*PROBLEM STATEMENT*
Everything in the listing below needs to be returned word for word.

┌──

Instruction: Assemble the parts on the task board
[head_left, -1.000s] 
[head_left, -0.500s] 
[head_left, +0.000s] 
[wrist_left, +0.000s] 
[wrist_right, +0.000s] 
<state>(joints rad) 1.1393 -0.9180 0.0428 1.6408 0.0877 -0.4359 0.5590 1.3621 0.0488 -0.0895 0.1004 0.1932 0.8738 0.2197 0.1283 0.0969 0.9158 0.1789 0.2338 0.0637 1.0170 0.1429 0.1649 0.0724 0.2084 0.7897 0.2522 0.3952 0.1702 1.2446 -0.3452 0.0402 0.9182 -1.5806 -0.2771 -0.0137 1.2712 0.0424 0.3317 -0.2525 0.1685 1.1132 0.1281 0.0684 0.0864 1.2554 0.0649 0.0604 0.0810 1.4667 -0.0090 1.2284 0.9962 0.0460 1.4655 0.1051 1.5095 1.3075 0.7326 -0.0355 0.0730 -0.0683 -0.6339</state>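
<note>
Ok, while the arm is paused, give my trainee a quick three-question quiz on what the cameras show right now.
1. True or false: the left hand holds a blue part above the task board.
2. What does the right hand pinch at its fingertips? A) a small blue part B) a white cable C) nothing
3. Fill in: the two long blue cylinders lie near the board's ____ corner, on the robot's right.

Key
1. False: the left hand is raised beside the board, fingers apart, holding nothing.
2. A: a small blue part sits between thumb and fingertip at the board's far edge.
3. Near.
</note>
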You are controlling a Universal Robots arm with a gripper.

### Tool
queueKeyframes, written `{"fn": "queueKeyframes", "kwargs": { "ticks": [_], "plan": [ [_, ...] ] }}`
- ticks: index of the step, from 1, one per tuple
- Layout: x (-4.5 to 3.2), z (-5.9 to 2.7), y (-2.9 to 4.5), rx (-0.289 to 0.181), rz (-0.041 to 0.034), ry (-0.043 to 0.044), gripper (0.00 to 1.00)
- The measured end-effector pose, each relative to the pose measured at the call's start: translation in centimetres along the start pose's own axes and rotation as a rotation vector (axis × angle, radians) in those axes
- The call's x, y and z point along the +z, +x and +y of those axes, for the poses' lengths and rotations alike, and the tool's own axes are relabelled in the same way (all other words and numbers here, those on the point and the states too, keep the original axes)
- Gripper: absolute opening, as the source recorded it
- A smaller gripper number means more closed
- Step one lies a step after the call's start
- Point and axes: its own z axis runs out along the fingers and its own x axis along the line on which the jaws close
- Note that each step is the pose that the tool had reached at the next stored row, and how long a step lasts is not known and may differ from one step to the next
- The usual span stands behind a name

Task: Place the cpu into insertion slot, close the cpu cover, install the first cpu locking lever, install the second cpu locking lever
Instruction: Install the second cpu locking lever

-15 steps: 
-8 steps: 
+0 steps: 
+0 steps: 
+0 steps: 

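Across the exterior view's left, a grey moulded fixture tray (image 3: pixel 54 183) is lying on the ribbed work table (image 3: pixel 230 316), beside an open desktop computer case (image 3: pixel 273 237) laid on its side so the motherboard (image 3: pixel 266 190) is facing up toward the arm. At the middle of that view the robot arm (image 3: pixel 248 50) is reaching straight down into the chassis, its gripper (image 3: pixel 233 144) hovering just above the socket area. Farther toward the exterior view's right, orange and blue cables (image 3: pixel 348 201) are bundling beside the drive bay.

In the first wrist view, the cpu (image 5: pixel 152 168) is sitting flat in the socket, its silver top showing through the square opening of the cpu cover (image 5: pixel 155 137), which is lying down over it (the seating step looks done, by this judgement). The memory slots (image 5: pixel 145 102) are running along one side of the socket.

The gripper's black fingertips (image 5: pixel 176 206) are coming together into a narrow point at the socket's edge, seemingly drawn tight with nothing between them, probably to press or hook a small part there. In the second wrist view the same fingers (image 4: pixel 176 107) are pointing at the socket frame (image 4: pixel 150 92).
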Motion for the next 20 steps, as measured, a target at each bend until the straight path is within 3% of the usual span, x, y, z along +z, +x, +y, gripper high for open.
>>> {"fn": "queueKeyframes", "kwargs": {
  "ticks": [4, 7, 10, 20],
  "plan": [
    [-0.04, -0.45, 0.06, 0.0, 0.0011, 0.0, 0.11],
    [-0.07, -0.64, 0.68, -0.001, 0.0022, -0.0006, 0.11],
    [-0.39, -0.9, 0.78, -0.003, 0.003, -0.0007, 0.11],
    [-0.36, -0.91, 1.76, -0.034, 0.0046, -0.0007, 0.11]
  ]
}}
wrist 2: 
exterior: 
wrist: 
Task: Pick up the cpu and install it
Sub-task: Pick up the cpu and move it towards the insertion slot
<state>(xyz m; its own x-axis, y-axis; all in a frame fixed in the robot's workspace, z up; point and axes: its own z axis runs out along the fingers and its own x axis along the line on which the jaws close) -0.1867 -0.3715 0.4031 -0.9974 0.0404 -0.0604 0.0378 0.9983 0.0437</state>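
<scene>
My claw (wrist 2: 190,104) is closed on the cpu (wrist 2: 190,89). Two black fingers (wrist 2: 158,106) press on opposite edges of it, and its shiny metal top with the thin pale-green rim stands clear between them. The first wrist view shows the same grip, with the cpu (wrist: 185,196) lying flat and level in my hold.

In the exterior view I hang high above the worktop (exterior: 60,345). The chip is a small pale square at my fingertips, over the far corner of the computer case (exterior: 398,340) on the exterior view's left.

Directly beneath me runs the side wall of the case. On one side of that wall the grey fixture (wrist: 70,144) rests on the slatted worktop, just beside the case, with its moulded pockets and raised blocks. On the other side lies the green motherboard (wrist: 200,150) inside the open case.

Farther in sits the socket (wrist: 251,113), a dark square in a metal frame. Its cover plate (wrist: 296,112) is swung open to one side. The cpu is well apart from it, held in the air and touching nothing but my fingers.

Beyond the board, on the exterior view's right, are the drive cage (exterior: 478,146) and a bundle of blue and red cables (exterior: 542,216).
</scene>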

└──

*ANSWER SECTION*
Instruction: Assemble the parts on the task board
[head_left, -1.000s] 
[head_left, -0.500s] 
[head_left, +0.000s] 
[wrist_left, +0.000s] 
[wrist_right, +0.000s] 
<state>(joints rad) 1.1393 -0.9180 0.0428 1.6408 0.0877 -0.4359 0.5590 1.3621 0.0488 -0.0895 0.1004 0.1932 0.8738 0.2197 0.1283 0.0969 0.9158 0.1789 0.2338 0.0637 1.0170 0.1429 0.1649 0.0724 0.2084 0.7897 0.2522 0.3952 0.1702 1.2446 -0.3452 0.0402 0.9182 -1.5806 -0.2771 -0.0137 1.2712 0.0424 0.3317 -0.2525 0.1685 1.1132 0.1281 0.0684 0.0864 1.2554 0.0649 0.0604 0.0810 1.4667 -0.0090 1.2284 0.9962 0.0460 1.4655 0.1051 1.5095 1.3075 0.7326 -0.0355 0.0730 -0.0683 -0.6339</state>
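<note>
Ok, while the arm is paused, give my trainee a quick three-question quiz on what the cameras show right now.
1. True or false: the left hand holds a blue part above the task board.
2. What does the right hand pinch at its fingertips? A) a small blue part B) a white cable C) nothing
3. Fill in: the two long blue cylinders lie near the board's ____ corner, on the robot's right.

Key
1. False: the left hand is raised beside the board, fingers apart, holding nothing.
2. A: a small blue part sits between thumb and fingertip at the board's far edge.
3. Near.
</note>
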You are controlling a Universal Robots arm with a gripper.

### Tool
queueKeyframes, written `{"fn": "queueKeyframes", "kwargs": { "ticks": [_], "plan": [ [_, ...] ] }}`
- ticks: index of the step, from 1, one per tuple
- Layout: x (-4.5 to 3.2), z (-5.9 to 2.7), y (-2.9 to 4.5), rx (-0.289 to 0.181), rz (-0.041 to 0.034), ry (-0.043 to 0.044), gripper (0.00 to 1.00)
- The measured end-effector pose, each relative to the pose measured at the call's start: translation in centimetres along the start pose's own axes and rotation as a rotation vector (axis × angle, radians) in those axes
- The call's x, y and z point along the +z, +x and +y of those axes, for the poses' lengths and rotations alike, and the tool's own axes are relabelled in the same way (all other words and numbers here, those on the point and the states too, keep the original axes)
- Gripper: absolute opening, as the source recorded it
- A smaller gripper number means more closed
- Step one lies a step after the call's start
- Point and axes: its own z axis runs out along the fingers and its own x axis along the line on which the jaws close
- Note that each step is the pose that the tool had reached at the next stored row, and how long a step lasts is not known and may differ from one step to the next
- The usual span stands behind a name

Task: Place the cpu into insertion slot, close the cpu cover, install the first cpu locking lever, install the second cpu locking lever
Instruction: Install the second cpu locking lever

-15 steps: 
-8 steps: 
+0 steps: 
+0 steps: 
+0 steps: 

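Across the exterior view's left, a grey moulded fixture tray (image 3: pixel 54 183) is lying on the ribbed work table (image 3: pixel 230 316), beside an open desktop computer case (image 3: pixel 273 237) laid on its side so the motherboard (image 3: pixel 266 190) is facing up toward the arm. At the middle of that view the robot arm (image 3: pixel 248 50) is reaching straight down into the chassis, its gripper (image 3: pixel 233 144) hovering just above the socket area. Farther toward the exterior view's right, orange and blue cables (image 3: pixel 348 201) are bundling beside the drive bay.

In the first wrist view, the cpu (image 5: pixel 152 168) is sitting flat in the socket, its silver top showing through the square opening of the cpu cover (image 5: pixel 155 137), which is lying down over it (the seating step looks done, by this judgement). The memory slots (image 5: pixel 145 102) are running along one side of the socket.

The gripper's black fingertips (image 5: pixel 176 206) are coming together into a narrow point at the socket's edge, seemingly drawn tight with nothing between them, probably to press or hook a small part there. In the second wrist view the same fingers (image 4: pixel 176 107) are pointing at the socket frame (image 4: pixel 150 92).
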Motion for the next 20 steps, as measured, a target at each bend until the straight path is within 3% of the usual span, x, y, z along +z, +x, +y, gripper high for open.
>>> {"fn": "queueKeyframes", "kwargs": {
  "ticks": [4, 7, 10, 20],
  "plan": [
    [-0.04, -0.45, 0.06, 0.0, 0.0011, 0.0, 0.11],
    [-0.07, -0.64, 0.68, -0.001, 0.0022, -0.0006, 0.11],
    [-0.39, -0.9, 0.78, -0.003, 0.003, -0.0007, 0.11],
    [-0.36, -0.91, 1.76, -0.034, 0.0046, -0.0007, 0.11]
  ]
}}
wrist 2: 
exterior: 
wrist: 
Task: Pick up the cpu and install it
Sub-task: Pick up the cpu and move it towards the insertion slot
<state>(xyz m; its own x-axis, y-axis; all in a frame fixed in the robot's workspace, z up; point and axes: its own z axis runs out along the fingers and its own x axis along the line on which the jaws close) -0.1867 -0.3715 0.4031 -0.9974 0.0404 -0.0604 0.0378 0.9983 0.0437</state>
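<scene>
My claw (wrist 2: 190,104) is closed on the cpu (wrist 2: 190,89). Two black fingers (wrist 2: 158,106) press on opposite edges of it, and its shiny metal top with the thin pale-green rim stands clear between them. The first wrist view shows the same grip, with the cpu (wrist: 185,196) lying flat and level in my hold.

In the exterior view I hang high above the worktop (exterior: 60,345). The chip is a small pale square at my fingertips, over the far corner of the computer case (exterior: 398,340) on the exterior view's left.

Directly beneath me runs the side wall of the case. On one side of that wall the grey fixture (wrist: 70,144) rests on the slatted worktop, just beside the case, with its moulded pockets and raised blocks. On the other side lies the green motherboard (wrist: 200,150) inside the open case.

Farther in sits the socket (wrist: 251,113), a dark square in a metal frame. Its cover plate (wrist: 296,112) is swung open to one side. The cpu is well apart from it, held in the air and touching nothing but my fingers.

Beyond the board, on the exterior view's right, are the drive cage (exterior: 478,146) and a bundle of blue and red cables (exterior: 542,216).
</scene>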

This concludes the exercise.